PWRDF, in collaboration with the Sorrento Centre, is holding its third food security course titled, Sharing Bread (Three), from July 24 to 30. Each day, staff and participants will blog about the experience. Today’s blog is written by Lynne Taylor, a member of PWRDF’s Board of Directors.
The Sorrento Retreat and Conference Centre rests on the southern shore of Shuswap Lake, 76 km northeast of Kamloops, British Columbia. I traveled by Greyhound Bus from the Greater Vancouver Area marveling at the beauty of God’s creation on a perfect summer day in British Columbia.
As we crossed over the Fraser River on the Port Mann bridge my eyes encountered a vision I didn’t expect to see. The River, often choppy and muddy, appeared as a sheet of glass with the only ripples being created by two fishing boats traveling to the River’s mouth. An early morning mist blanketed both water and shoreline as the sun rose, creating a backdrop in the eastern sky.
As we approached Langley, BC, Mount Baker (Washington) filled the horizon with its spectacular beauty. If you live or travel in BC’s Lower Mainland you crave a glimpse of this incredible wonder. Often it is shrouded in cloud but yesterday it was in full display for all to admire.
Arriving at Sorrento Centre I received a very warm welcome from staff and over the course of our evening meal I met the other participants of Sharing Bread (Three)—A Food Security and Health Learning Exchange.
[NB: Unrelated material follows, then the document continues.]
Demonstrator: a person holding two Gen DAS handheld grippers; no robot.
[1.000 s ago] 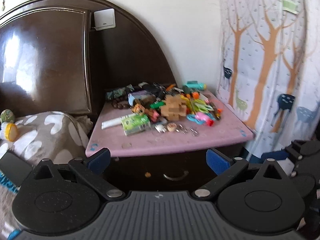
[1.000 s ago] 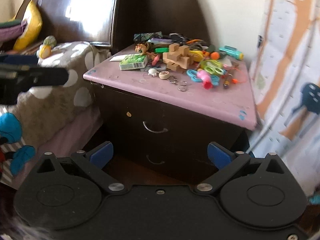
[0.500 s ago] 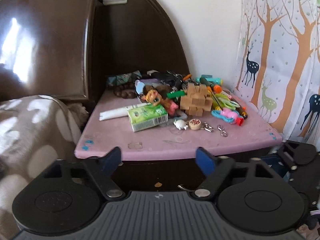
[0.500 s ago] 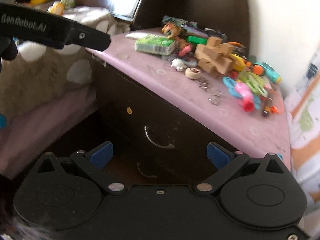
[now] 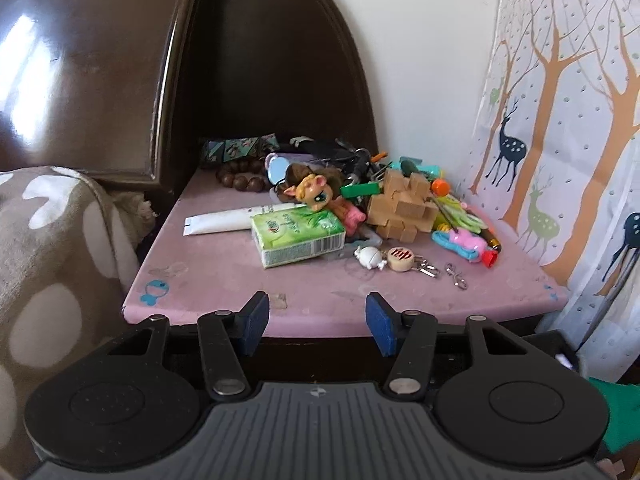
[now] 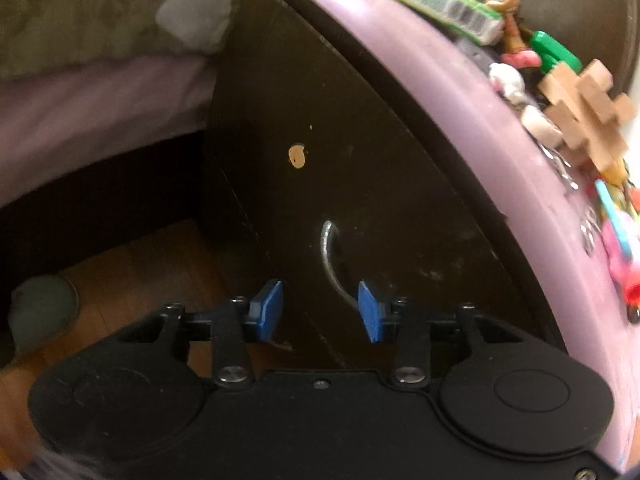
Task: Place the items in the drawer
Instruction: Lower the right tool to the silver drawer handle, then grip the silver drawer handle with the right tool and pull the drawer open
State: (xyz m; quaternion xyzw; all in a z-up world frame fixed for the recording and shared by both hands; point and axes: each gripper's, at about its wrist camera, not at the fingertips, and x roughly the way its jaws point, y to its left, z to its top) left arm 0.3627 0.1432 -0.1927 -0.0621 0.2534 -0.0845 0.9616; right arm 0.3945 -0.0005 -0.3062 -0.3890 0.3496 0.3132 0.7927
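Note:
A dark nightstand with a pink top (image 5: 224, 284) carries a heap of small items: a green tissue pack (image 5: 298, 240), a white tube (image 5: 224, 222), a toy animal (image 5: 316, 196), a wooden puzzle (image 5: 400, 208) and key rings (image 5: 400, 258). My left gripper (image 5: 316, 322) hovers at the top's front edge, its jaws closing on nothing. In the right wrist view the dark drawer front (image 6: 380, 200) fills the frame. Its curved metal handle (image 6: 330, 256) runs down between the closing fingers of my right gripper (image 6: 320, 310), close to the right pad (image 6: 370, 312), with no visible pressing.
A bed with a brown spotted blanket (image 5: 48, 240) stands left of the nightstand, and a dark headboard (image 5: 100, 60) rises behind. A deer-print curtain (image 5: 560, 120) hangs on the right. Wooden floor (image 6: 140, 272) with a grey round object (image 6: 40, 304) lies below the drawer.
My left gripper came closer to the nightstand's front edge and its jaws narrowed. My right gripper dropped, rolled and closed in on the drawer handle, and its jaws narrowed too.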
Group facilitators are PWRDF staff Suzanne Rumsey and Sheilagh McGlynn and group participants include Bangladesh partners Farida Akhter and Liza Khatun of UBINIG.
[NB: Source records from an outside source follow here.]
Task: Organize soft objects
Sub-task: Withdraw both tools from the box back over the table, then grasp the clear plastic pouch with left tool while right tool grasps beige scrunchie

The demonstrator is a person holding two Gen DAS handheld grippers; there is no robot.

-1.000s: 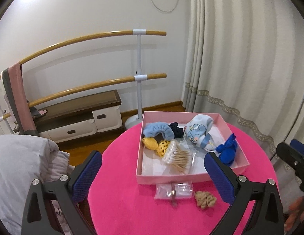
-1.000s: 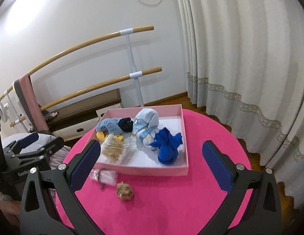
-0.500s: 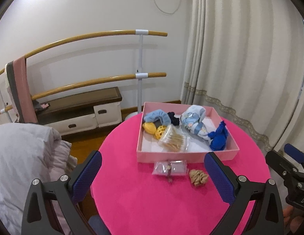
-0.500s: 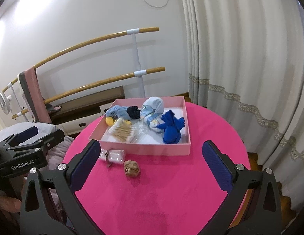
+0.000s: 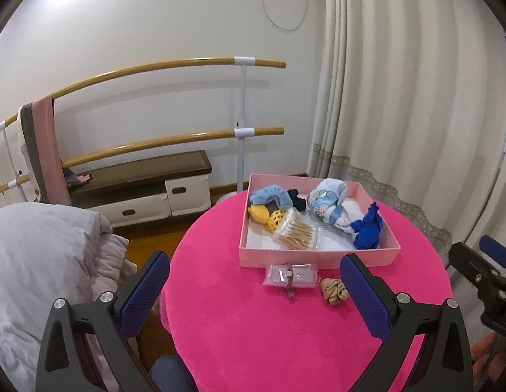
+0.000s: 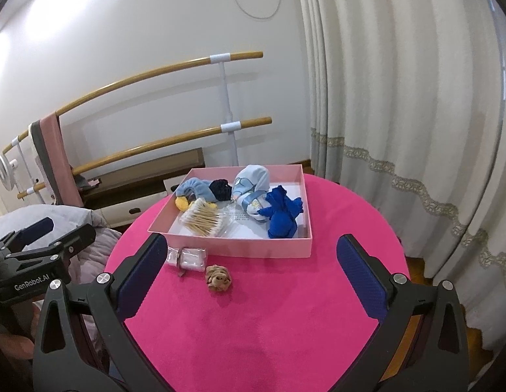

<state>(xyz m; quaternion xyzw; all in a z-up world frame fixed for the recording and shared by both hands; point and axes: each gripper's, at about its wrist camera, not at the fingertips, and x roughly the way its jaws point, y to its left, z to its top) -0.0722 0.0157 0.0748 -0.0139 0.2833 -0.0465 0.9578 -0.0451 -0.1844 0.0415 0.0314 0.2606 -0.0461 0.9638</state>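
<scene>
Pink box [image 5: 318, 256] is seen on the round pink table [image 5: 253, 333], toward its far side. Inside, roughly counted: one royal-blue cloth [image 6: 282, 217], one pale-blue printed sock bundle [image 6: 251, 189], one light-blue plush piece [image 5: 269, 196], one dark scrunchie [image 6: 220, 189], two yellow items [image 5: 266, 215], one pack of cotton swabs [image 6: 204, 217]. Outside the box, just in front of its near wall: one clear packet [image 6: 187, 258] and one tan scrunchie [image 6: 217, 277], close together, neither touched.

Change over the last second: both views are pulled back and up, so the box looks smaller and more table is shown. Nothing on the table is seen moved. A retreat or reset is judged, not a grasp; two items are left to be boxed.

Left gripper [image 5: 253, 294] is spread wide, nothing held. Right gripper [image 6: 249, 277] is spread wide too, empty, above the near table.
</scene>
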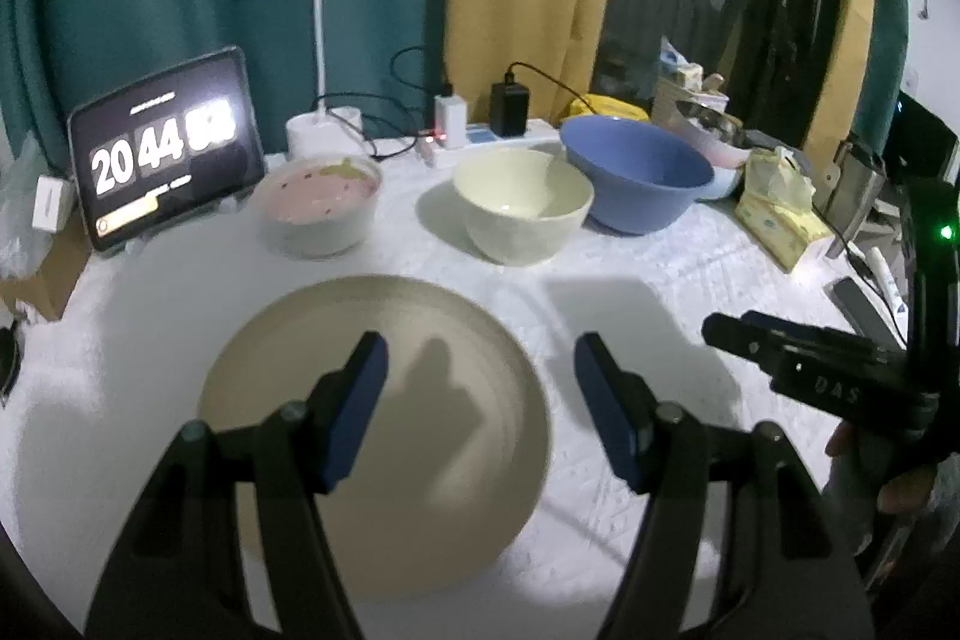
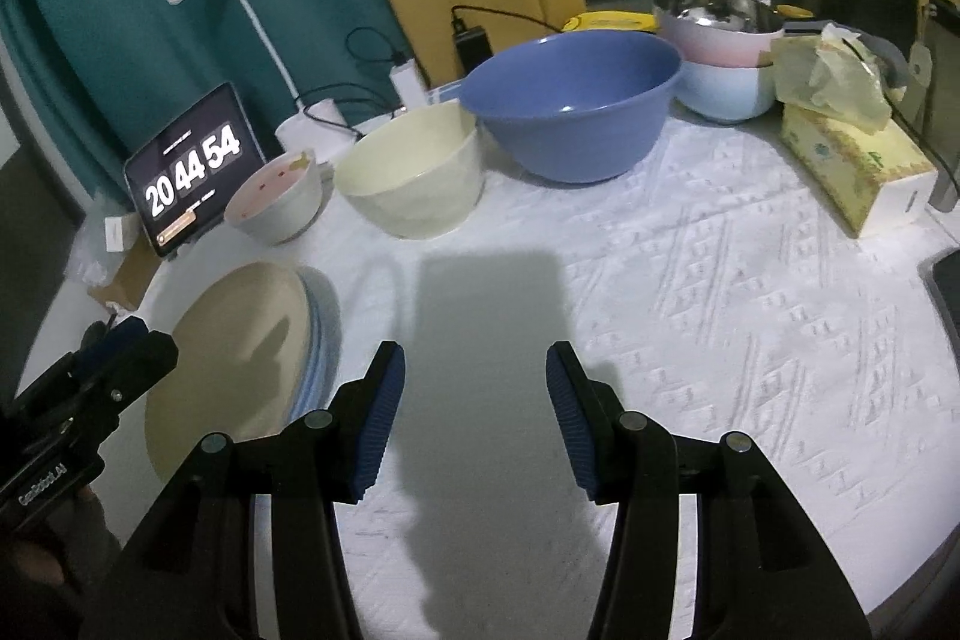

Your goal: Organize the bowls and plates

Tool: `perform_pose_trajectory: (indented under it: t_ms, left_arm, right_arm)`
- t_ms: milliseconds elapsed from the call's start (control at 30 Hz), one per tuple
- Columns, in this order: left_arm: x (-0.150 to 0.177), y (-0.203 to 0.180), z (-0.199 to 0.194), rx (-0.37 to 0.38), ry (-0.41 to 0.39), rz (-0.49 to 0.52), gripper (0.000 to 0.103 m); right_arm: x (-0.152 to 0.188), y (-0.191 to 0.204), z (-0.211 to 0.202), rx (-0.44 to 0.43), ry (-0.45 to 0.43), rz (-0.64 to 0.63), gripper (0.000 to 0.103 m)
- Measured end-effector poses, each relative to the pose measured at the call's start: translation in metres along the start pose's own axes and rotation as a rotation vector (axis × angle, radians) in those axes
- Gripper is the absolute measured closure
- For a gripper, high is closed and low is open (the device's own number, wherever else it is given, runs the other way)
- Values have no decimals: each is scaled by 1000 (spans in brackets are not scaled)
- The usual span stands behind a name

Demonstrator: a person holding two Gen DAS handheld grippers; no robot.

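1. Left wrist view: the beige plate (image 1: 372, 436) lay flat on the white tablecloth (image 1: 630, 280), rim up. It's round, so no long axis to align to. From the right wrist view it topped a stack with bluish plates (image 2: 321, 340) under it.
2. We had the left gripper (image 1: 480, 400) hovering over the plate's right edge, jaws wide, nothing between them. The right gripper (image 2: 474, 412) sat over bare cloth beside the stack, jaws about half open, also empty.
3. Behind the plate, in a row: pink bowl (image 1: 321, 205), cream bowl (image 1: 522, 202), blue bowl (image 1: 636, 172), all upright and unstacked. Pastel bowls (image 2: 720, 58) sat already nested at the far right.
4. Risks, our read: pinching the thin rim could drag the stack or bunch the cloth; reaching for the bowls could clip the tablet (image 1: 165, 148) or charger cables (image 1: 384, 124).
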State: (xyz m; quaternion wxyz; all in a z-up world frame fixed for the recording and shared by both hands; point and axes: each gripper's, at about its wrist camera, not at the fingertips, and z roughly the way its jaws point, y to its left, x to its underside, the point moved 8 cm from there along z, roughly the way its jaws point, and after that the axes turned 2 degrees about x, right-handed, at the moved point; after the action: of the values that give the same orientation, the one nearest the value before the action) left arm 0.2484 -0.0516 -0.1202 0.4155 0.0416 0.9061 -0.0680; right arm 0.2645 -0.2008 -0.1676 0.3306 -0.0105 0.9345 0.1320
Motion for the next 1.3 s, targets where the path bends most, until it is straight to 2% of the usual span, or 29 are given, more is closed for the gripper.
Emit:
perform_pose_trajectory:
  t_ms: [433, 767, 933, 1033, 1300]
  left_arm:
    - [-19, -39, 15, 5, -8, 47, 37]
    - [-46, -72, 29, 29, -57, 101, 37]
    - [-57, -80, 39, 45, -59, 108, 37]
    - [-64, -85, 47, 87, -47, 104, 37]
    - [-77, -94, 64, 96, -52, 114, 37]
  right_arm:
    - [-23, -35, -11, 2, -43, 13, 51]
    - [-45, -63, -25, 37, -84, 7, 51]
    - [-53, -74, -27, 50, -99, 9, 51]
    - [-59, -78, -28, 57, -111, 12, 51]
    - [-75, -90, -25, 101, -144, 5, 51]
Sorrento Centre is a little like PWRDF’s National Gatherings where we invite several groups of people to share common activities, for example, meals, worship and social activities. Following an inspirational and up-lifting worship service led by Andrew Halladay and David Taylor, priests from the Diocese of New Westminster, our group visited the Centre’s organic farm for a tour conducted by Duncan Chalmers. We are grateful to Duncan for sharing his knowledge of the farm, both historical and working knowledge, as well as his patience with our many questions. He discussed farming methods, crop rotation, irrigation, diversity of crops, variety of seed, organic solutions to pesky pests, and explained the importance of pollination.
The bee colonies are at the back edge of the fields, between the rows of
raspberries and the woods. I immediately thought of Adele Finney’s edge habitat reflections (the sacred space between two different habitats). It’s quite amazing for a “city girl” to inhale the fragrance of freshly crushed lavender and taste ripe raspberries and blackberries plucked moments before off the bush. What a wonderful way to begin our food security discussions.
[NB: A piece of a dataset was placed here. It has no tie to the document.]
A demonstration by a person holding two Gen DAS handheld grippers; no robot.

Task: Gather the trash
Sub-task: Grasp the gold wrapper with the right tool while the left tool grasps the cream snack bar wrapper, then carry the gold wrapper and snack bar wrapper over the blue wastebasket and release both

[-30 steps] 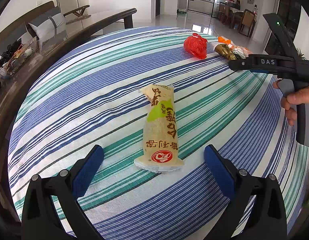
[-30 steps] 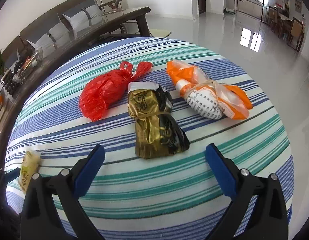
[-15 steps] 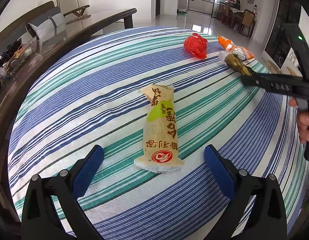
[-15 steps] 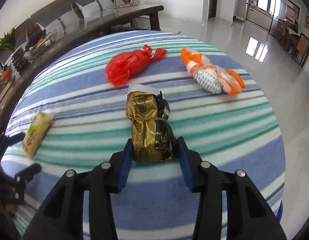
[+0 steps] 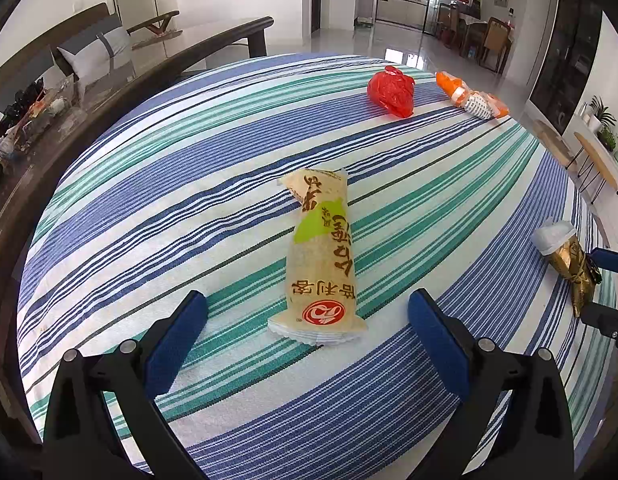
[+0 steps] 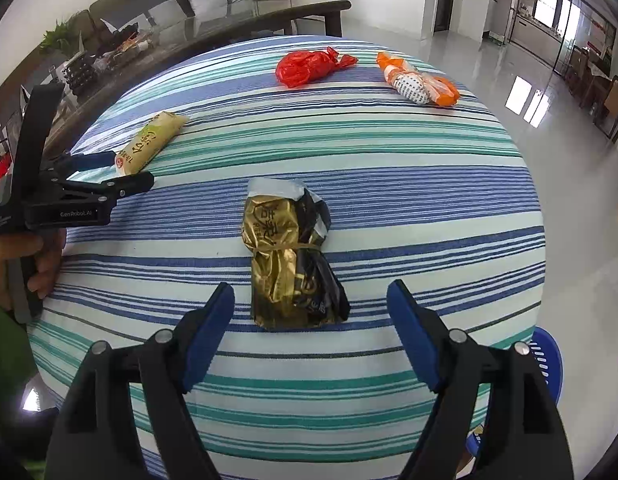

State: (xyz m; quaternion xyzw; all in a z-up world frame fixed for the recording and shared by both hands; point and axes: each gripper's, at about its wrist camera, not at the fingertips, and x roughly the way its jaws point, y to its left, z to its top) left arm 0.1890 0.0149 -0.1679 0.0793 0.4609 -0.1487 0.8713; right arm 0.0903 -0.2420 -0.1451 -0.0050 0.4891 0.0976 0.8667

Upon our return to the Centre we gathered as a group to “build community”, each of us sharing a food story, an experience that had an impact on how we use or prepare food in our daily lives. We learned that several in our group are long time vegetable gardeners while others are newly hooked. Sorrento Centre’s program guide notes “Sorrento Centre Farm is now entering its 7th year of producing fresh fruits, vegetables, herbs and flowers for our guests and community.” Kitchen staff lovingly prepare meals using fresh farm produce. We are blessed to receive extremely tasty and nutritious meals.
The Reverend Louise Peters, Executive Director of Sorrento Centre invited all first time participants of the Centre to join her for an opportunity to learn of the Centre—its history, its programs, its core values. I count 55 private groups hosting programs at the Centre in 2016, 15 of the groups are quilters.
At the end of day one we share gratitude for a retreat centre that feels like home, for healthy, satisfying meals and for fellowship that feeds our souls.
from Lent 2016, a Primate’s World Relief and Development Fund resource
with grateful thanks to author, The Reverend Laura Marie Piotrowicz
Creator of the cosmos, we give you thanks for this world that sustains us.
We give you thanks for our sisters in Bangladesh who are utilizing their corner of your world to provide for their families and neighbours.
We ask that your blessings would continue to be upon them as they use your creation to make food available.
We pray for the world, for the greatness of creation, for the potential in the tiny.
We pray for the bio-diversity in the soil, the potential in the seeds, the opportunity to use the soil to create our own nourishment.
May we be amazed at the vast possibilities in our own corner of the cosmos, inspired by the potential of what lays before us to make your bounty available to all.
Gracious God, you did not divide the world when you made it; you created all to be shared by all.
Help us to see the world not as land to be ‘owned’, and instead as your Garden to be nurtured and sustained by all.
Help us to use your land that its abundance might be shared by all.